Aliança estratégica para minerais críticos
O grande diferencial desta visita de Estado é a assinatura de um memorando de entendimento sobre minerais críticos. O Brasil, detentor da segunda maior reserva mundial de terras raras e rico em depósitos de lítio e nióbio, busca parceiros para explorar essas riquezas de forma mais eficaz. O acordo com a Índia visa o compartilhamento de experiências técnicas e o alinhamento de posições em fóruns internacionais. A estratégia brasileira, no entanto, é de cautela: o governo evita garantir exclusividade a qualquer nação, preservando sua autonomia para dialogar com todos os mercados interessados.
Para consolidar essa liderança, o Palácio do Planalto analisa a criação do Conselho de Minerais Críticos. Este novo órgão terá a missão de articular as políticas mineral, industrial e comercial, posicionando o Brasil de forma proativa em um cenário onde a China ainda domina o processamento dessas matérias-primas. A intenção é reduzir a dependência tecnológica externa e avançar na capacidade própria de beneficiamento, agregando valor à produção nacional e fortalecendo a segurança das cadeias de suprimentos tecnológicas globais.
Expansão comercial e atuação nos Brics
Além das pautas tecnológicas, a viagem marca a abertura de um novo escritório da Apex-Brasil na Índia, um movimento que atende a uma demanda crescente de empresários brasileiros interessados no vasto mercado indiano. A expansão da presença comercial é vista como fundamental para equilibrar a balança comercial e diversificar as exportações brasileiras para além das commodities tradicionais. A visita também servirá para alinhar as estratégias de atuação dentro do bloco dos Brics, onde Brasil e Índia buscam maior protagonismo nas decisões que afetam o sul global.

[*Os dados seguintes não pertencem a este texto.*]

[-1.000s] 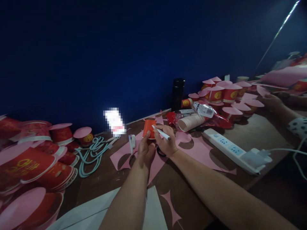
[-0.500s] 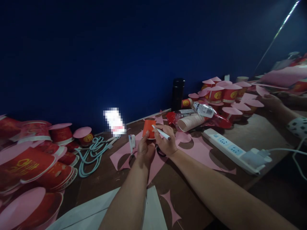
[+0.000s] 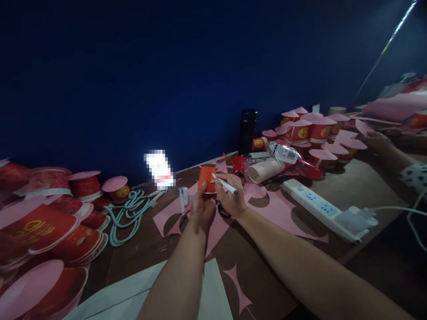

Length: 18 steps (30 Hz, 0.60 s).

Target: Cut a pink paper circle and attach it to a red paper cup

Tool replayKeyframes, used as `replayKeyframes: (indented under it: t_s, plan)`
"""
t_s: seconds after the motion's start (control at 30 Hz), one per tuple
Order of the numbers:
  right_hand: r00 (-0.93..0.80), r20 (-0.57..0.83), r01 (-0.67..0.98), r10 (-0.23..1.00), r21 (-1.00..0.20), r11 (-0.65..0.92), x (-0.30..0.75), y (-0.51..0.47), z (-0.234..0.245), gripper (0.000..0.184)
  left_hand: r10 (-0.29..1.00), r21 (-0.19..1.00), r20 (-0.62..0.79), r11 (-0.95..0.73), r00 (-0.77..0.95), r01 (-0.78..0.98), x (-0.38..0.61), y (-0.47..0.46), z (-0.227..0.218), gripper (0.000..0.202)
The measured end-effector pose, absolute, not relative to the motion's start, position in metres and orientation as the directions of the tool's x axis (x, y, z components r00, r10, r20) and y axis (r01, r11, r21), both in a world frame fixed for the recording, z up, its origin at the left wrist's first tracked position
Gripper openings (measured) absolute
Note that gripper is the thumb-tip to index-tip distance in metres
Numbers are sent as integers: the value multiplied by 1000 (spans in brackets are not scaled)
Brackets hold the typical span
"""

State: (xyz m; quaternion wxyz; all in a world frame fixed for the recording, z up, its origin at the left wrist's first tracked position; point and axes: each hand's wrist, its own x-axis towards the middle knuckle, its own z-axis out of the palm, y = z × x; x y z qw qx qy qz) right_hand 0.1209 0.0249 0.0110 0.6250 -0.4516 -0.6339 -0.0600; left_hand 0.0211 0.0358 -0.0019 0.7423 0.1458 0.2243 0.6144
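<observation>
My left hand (image 3: pixel 202 208) is closed round a small orange-red paper cup (image 3: pixel 207 178), holding it upside down over the brown table (image 3: pixel 353 182). My right hand (image 3: pixel 230 198) grips a white pen (image 3: pixel 225 184) whose tip touches the side of the cup. Below both hands lie pink paper offcuts (image 3: pixel 283 212) with round holes cut out, and black scissors (image 3: pixel 223 211) lie partly hidden under my right hand.
Piles of red cups with pink paper lids (image 3: pixel 36 222) fill the left; more capped cups (image 3: pixel 316 131) stand at the back right near another person's hand (image 3: pixel 378 141). A white power strip (image 3: pixel 320 208), a sleeve of paper cups (image 3: pixel 265 170), a black flask (image 3: pixel 247 130) and coiled teal cables (image 3: pixel 128 212) lie around.
</observation>
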Motion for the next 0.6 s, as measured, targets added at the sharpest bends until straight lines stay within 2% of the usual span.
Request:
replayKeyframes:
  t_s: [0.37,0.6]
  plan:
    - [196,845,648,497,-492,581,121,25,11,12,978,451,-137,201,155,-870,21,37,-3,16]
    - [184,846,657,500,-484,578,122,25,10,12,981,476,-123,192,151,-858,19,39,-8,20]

A convergência entre as duas nações se dá pela semelhança de seus desafios: grandes populações e a necessidade de crescimento sustentável. Ao final da agenda em solo indiano, a comitiva brasileira seguirá para a Coreia do Sul, onde o foco será voltado para a indústria automobilística e semicondutores. Com essa sequência de compromissos, o Brasil busca não apenas vender matéria-prima, mas integrar-se de forma inteligente às cadeias de valor mais sofisticadas do mundo, garantindo que suas riquezas naturais, como o nióbio e o lítio, sirvam de alavanca para o desenvolvimento social e tecnológico interno.